→ **Problem to solve**: If a line below contains the string "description", copy it out.

======

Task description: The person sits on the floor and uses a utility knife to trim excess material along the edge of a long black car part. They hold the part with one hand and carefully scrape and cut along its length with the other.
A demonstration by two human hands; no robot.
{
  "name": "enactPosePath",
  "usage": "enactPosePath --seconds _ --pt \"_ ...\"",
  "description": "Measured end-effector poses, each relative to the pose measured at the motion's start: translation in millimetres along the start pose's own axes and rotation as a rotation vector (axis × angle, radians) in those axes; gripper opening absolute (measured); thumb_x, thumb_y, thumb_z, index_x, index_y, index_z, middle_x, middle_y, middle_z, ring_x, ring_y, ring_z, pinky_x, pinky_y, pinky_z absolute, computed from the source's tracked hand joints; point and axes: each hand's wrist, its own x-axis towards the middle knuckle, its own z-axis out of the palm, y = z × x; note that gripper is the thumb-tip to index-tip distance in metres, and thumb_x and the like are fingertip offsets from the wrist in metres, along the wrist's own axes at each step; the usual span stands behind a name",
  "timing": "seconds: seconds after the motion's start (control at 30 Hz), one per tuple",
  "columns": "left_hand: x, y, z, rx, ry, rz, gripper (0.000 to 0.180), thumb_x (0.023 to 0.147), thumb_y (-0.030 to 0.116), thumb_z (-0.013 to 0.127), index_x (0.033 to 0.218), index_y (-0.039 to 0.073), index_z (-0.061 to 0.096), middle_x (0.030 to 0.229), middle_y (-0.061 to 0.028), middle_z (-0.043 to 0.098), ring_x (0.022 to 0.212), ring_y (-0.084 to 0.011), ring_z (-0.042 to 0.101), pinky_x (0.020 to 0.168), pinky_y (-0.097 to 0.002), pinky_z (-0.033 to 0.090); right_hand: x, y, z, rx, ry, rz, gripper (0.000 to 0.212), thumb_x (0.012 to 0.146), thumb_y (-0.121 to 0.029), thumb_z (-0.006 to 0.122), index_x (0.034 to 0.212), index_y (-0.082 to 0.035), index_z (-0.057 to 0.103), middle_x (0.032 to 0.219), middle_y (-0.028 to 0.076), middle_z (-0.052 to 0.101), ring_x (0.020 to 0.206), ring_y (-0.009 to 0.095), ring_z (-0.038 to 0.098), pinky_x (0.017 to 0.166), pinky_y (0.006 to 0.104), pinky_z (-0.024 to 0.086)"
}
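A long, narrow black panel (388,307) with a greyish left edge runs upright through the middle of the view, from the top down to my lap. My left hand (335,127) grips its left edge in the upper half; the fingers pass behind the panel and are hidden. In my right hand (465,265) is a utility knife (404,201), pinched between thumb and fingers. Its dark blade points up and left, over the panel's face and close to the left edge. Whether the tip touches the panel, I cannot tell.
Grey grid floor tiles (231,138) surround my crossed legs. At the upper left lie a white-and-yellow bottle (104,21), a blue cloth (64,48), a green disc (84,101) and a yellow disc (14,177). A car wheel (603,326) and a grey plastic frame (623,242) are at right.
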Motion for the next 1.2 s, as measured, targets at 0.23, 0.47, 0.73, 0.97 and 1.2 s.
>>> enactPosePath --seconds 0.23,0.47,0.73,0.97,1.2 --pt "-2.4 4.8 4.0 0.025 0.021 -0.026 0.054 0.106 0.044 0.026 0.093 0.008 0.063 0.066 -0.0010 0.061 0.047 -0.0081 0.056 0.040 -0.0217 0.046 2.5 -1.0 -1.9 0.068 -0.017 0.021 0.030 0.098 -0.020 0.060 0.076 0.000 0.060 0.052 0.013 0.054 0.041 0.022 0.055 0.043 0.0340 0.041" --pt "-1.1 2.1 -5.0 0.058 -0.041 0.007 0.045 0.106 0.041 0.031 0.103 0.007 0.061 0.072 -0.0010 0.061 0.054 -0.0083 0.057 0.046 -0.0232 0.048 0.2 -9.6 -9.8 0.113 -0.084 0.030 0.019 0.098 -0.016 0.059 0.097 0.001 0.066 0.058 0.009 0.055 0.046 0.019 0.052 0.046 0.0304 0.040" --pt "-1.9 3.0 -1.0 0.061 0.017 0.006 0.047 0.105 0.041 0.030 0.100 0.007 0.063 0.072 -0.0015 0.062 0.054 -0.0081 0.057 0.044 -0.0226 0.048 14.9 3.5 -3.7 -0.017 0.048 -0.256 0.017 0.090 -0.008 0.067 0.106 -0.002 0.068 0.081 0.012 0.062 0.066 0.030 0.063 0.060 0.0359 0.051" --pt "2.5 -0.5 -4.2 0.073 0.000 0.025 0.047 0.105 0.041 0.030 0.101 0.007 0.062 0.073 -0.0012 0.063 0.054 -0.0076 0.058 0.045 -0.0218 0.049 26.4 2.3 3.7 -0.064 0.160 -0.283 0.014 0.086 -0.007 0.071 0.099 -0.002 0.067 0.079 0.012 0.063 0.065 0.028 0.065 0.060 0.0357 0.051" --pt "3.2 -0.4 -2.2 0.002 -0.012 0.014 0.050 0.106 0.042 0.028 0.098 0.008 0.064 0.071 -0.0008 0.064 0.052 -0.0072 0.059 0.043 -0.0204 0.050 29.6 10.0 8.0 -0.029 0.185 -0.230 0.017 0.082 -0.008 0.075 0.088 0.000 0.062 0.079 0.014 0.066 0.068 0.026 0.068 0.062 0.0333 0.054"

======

→ **Task solution**:
Task description: The person sits on the floor and uses a utility knife to trim excess material along the edge of a long black car part. They hold the part with one hand and carefully scrape and cut along its length with the other.
  "description": "Measured end-effector poses, each relative to the pose measured at the motion's start: translation in millimetres along the start pose's own axes and rotation as a rotation vector (axis × angle, radians) in those axes; gripper opening absolute (measured); thumb_x, thumb_y, thumb_z, index_x, index_y, index_z, middle_x, middle_y, middle_z, ring_x, ring_y, ring_z, pinky_x, pinky_y, pinky_z absolute, computed from the source's tracked hand joints; point and axes: each hand's wrist, its own x-axis towards the middle knuckle, its own z-axis out of the palm, y = z × x; note that gripper is the thumb-tip to index-tip distance in metres, and thumb_x and the like are fingertip offsets from the wrist in metres, along the wrist's own axes at each step; the usual span stands behind a name",

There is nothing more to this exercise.